Self-Talk, Yoga, Language, and Koshas: Tools for Self-Knowledge
Most of us are quite aware of the power of words. From advertising (Just Do It), social media vitriol, to the positive support of an encouraging teacher or friend, language matters. The written or spoken words we employ when we communicate with our loved ones, coworkers, friends, and others impact on our feelings and behavior.
If we are unconscious of the habitual ways we talk to ourselves, and take as factual an internal monologue potentially laced with negativity, black and white thinking, or even grandiosity, then, we increase our suffering.
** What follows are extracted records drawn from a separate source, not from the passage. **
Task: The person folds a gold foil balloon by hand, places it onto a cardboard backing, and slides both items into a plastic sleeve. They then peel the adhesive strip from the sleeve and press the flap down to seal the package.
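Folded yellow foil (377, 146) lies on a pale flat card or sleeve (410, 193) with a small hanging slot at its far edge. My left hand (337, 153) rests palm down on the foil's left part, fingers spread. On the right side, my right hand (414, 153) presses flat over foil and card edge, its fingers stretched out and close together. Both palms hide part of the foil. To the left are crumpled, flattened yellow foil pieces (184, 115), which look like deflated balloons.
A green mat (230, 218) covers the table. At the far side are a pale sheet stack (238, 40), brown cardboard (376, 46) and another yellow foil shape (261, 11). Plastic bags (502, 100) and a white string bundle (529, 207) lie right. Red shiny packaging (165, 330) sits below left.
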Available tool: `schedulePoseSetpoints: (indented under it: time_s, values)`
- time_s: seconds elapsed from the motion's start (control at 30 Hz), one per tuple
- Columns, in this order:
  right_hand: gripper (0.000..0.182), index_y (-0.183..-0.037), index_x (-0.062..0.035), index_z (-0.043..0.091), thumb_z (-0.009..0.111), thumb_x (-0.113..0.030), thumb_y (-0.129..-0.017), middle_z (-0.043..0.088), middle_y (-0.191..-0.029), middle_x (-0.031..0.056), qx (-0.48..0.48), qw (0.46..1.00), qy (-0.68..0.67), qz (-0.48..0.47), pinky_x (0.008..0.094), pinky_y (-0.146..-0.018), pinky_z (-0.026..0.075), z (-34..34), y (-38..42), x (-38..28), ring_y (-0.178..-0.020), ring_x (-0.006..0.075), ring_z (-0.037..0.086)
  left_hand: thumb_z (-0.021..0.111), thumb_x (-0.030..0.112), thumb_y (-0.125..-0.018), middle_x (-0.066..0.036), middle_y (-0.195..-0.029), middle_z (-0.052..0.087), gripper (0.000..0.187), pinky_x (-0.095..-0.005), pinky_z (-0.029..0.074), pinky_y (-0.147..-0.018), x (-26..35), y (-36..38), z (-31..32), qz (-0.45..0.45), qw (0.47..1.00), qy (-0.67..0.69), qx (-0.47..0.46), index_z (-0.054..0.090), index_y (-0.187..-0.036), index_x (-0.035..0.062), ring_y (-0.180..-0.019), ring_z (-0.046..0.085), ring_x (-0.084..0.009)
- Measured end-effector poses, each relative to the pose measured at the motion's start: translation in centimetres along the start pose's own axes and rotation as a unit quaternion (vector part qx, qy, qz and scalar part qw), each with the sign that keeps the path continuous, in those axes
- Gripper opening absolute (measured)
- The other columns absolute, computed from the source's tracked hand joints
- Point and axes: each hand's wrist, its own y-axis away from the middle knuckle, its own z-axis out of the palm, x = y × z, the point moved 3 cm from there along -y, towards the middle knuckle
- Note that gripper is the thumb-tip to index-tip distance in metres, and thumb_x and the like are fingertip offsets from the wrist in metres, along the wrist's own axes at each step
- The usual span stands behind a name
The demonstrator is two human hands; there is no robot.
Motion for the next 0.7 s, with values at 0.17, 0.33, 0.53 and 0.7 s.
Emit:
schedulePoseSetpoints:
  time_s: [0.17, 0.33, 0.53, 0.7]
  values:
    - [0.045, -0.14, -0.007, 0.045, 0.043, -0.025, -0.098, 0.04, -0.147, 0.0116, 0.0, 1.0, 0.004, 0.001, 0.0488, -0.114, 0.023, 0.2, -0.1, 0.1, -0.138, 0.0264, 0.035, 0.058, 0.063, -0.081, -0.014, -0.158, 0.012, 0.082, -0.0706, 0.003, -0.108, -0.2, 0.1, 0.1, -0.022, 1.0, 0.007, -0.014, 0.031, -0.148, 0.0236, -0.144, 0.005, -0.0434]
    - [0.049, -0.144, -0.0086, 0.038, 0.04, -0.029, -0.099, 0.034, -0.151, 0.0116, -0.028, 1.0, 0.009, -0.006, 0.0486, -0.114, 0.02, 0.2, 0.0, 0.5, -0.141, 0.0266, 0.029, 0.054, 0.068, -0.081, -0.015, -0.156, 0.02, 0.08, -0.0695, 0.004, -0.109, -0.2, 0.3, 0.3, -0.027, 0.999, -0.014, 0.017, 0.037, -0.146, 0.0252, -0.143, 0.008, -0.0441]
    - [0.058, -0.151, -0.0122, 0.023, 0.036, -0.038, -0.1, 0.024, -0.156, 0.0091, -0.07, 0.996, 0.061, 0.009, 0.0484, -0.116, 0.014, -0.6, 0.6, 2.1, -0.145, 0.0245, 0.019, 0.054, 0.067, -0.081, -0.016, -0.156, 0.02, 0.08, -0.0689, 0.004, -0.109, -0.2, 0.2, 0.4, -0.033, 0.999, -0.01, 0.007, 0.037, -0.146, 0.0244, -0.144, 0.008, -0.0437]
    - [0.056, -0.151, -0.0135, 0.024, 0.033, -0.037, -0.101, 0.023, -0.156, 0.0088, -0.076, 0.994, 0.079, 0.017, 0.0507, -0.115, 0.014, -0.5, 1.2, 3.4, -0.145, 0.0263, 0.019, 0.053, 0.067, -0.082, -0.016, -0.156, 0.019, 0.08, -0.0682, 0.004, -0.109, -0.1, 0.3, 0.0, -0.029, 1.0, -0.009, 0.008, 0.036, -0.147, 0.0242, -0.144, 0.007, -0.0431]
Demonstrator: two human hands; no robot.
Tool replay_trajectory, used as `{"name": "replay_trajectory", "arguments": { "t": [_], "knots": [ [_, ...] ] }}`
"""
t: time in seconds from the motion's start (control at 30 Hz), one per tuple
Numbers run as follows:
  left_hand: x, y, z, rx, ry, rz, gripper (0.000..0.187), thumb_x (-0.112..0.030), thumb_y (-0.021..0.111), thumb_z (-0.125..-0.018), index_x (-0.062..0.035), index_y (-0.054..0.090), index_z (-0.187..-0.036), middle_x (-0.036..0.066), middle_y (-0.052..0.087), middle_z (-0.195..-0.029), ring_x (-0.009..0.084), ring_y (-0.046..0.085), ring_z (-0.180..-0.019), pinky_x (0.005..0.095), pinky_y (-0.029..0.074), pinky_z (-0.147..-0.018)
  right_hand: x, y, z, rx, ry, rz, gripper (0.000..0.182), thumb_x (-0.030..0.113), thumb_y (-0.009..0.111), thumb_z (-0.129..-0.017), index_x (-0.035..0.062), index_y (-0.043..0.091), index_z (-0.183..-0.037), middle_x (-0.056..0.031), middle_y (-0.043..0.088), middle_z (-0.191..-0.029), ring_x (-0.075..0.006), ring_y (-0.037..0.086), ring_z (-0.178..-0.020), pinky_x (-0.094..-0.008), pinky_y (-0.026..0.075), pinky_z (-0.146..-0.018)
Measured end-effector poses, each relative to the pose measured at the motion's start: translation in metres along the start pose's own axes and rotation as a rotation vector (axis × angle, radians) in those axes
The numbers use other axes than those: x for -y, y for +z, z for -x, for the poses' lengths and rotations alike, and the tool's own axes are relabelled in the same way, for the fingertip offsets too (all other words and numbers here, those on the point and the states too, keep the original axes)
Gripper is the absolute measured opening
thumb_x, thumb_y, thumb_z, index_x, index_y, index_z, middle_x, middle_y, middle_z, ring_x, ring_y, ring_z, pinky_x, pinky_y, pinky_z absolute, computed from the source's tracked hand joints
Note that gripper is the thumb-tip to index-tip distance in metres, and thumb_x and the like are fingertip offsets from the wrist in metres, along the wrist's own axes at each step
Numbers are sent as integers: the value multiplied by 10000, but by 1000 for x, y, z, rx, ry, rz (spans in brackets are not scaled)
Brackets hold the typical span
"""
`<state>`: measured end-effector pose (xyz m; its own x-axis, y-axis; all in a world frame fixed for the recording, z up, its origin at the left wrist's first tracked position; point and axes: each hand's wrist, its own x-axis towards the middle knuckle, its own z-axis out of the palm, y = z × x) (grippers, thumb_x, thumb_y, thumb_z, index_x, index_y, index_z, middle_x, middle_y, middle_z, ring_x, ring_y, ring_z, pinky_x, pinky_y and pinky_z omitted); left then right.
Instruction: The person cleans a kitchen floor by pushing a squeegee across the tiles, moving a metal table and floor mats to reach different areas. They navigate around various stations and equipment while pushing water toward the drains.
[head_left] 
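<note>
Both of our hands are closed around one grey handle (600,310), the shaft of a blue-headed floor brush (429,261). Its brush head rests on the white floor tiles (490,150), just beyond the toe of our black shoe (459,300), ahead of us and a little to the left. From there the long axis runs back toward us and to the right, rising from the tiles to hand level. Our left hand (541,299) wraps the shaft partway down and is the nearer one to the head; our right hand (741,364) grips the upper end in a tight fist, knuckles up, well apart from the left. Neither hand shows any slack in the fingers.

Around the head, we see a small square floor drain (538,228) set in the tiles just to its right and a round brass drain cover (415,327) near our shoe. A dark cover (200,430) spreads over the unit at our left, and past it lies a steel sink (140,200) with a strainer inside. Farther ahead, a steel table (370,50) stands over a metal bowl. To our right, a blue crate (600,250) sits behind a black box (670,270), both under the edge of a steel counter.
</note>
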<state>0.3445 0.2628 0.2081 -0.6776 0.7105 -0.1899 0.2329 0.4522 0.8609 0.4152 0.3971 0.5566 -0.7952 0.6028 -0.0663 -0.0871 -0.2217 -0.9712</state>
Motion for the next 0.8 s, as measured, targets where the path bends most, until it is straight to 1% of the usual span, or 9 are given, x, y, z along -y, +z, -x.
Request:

Yoga, Self-Knowledge, and Suffering
What brings you to the practice yoga? Certainly the physical experience and therapeutic effects are reasons many individuals are first drawn to yoga. Eventually and incrementally we become more aware of our mind states. In the 5-kosha model, the Manomayakosha is the thinking mind, which consists of our thoughts, beliefs, and opinions. Much of this kosha is mediated from the input of our five senses. Our self-talk, affirmations, mantras, and visualizations are created in the thinking mind. We learn many meditation techniques through observing this kosha.
When you are able to objectively observe your own thinking, physical and breath responses, and feelings, you are enlisting the vijnamayakosha. This kosha can be described as witness consciousness, or the Seer. I often think of this part of ourselves as our inner teacher. Through self-knowledge recognize our true selves, as well as our beautiful potential.
From Ignorance to Self-Knowledge
Avidya is the Sanskrit word for ignorance or delusion and is believed by the Yogis to be the root cause of suffering. Through the various yoga paths, we have the potential to move from a state of avidya to self-knowledge and the kosha model can support our journey. As we increase self-understanding, self-compassion, and self-realization we suffer less. We begin to understand ourselves better through simple methods such as modifying habitual self-talk, and treat ourselves and others with greater compassion.
Word watch-A simple self-observation practice with profound effects
One of the many benefits of meditation as part of our yoga practice is the increased ability to cultivate clear thinking and objectivity. This objective wisdom part of ourselves is variously referred to as the seer, the wisdom self, or the buddhi mind (buddhi-that which can discriminate or one who has awakened.) In my experience, meditation practice helps me connect my wisdom self (vijnamayakosha), watch the mind’s activities and habits, yet decrease attachment to the stories I tell myself.
A Simple Observation: Get rid of the MOANS!
MOANS is an acronym I developed in my years as a a counseling faculty member guiding students in paths to self confidence.
MOANS stands for:
These words impose unwavering, rigid demands on yourself, others, or the world. Demands that are impossible to fulfill 100% of the time. They lead to internal guilt and feelings of “less than” for oneself, and when we impose these demands on others similar feelings as well as defensiveness can occur.
MOANS: “My partner is always arguing about money”.
WISDOM FACT: “My partner argued with me about money last Sunday.”
MOANS: “ I should have been screened in for that job interview”
WISDOM FACT: “I would really would have liked to have been screened in for that job interview. And I have no knowledge of other factors that went into the decision.”
MOANS: “I’ll never learn my accounting”
WISDOM FACT: “I may learn parts of accounting practice, however I don’t think I want to spend the time and effort to learn accounting perfectly”.
Catching yourself when using faulty language may seem simple; however if you believe in the power of words, and their impact, the knowledge of your self-talk will help to shift your day to day feelings and outlook and decrease suffering. And that is a path to self-realization.